Print the lines from the one containing "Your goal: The" through the end of the material below, both included, exactly as they appear and without pictures.

== Segment start ==

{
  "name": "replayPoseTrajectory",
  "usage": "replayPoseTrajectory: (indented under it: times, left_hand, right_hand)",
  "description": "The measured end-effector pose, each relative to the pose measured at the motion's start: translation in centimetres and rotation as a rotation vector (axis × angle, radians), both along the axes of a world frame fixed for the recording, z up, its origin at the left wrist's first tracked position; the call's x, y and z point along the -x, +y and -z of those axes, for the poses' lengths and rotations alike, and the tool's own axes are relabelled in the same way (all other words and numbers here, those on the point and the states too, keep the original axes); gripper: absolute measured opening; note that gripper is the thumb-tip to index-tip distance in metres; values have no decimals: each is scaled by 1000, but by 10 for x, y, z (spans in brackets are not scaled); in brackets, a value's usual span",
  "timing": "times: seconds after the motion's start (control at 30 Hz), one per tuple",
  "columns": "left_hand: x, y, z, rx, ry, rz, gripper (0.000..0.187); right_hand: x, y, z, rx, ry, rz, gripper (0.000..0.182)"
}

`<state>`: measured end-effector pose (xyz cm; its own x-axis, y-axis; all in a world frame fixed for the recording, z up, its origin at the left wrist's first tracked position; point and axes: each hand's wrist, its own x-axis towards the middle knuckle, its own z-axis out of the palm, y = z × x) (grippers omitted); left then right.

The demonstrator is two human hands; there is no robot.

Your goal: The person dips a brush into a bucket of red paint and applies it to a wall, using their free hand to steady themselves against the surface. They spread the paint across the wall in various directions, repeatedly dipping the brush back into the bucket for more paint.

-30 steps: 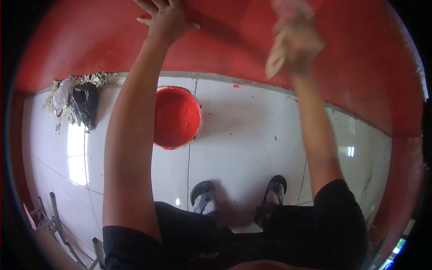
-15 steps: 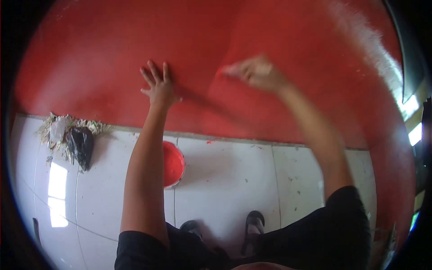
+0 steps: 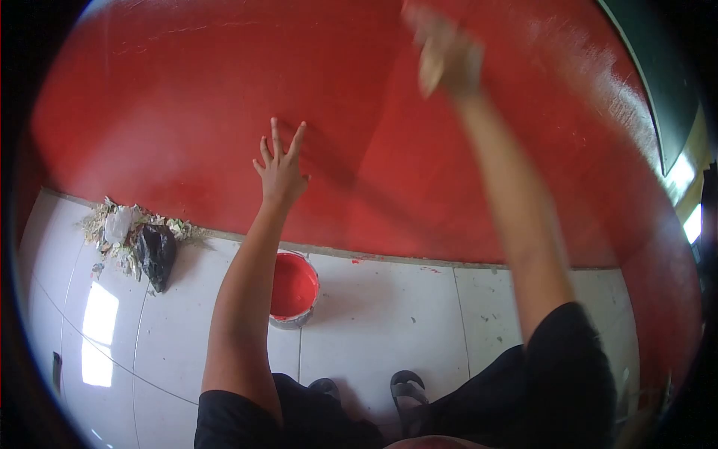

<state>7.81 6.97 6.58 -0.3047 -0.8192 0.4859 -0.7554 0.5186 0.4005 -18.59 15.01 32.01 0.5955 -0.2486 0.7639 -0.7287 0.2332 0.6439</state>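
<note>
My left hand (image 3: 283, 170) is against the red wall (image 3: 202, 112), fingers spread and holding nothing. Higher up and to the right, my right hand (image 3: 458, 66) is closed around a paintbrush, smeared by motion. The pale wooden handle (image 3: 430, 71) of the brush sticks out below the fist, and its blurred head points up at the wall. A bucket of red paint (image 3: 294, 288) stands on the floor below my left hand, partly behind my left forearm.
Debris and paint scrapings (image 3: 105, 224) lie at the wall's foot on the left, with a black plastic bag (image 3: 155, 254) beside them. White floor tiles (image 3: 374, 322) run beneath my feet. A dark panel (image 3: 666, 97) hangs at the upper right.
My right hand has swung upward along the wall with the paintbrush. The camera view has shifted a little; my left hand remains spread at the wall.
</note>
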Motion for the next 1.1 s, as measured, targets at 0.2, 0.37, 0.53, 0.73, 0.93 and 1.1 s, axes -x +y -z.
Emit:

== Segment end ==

* ANSWER TO THIS EXERCISE *
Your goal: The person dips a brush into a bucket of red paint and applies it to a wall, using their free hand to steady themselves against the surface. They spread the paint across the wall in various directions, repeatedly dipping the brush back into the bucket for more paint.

-30 steps: 
-15 steps: 
+0 steps: 

<state>7.81 6.97 6.58 -0.3047 -0.8192 0.4859 -0.7554 0.5186 0.4005 -18.59 15.01 32.01 0.5955 -0.2486 0.7639 -0.7287 0.2332 0.6439</state>
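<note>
My left hand (image 3: 283, 170) is against the red wall (image 3: 202, 112), fingers spread and holding nothing. Higher up and to the right, my right hand (image 3: 458, 66) is closed around a paintbrush, smeared by motion. The pale wooden handle (image 3: 430, 71) of the brush sticks out below the fist, and its blurred head points up at the wall. A bucket of red paint (image 3: 294, 288) stands on the floor below my left hand, partly behind my left forearm.
Debris and paint scrapings (image 3: 105, 224) lie at the wall's foot on the left, with a black plastic bag (image 3: 155, 254) beside them. White floor tiles (image 3: 374, 322) run beneath my feet. A dark panel (image 3: 666, 97) hangs at the upper right.
My right hand has swung upward along the wall with the paintbrush. The camera view has shifted a little; my left hand remains spread at the wall.
</note>
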Motion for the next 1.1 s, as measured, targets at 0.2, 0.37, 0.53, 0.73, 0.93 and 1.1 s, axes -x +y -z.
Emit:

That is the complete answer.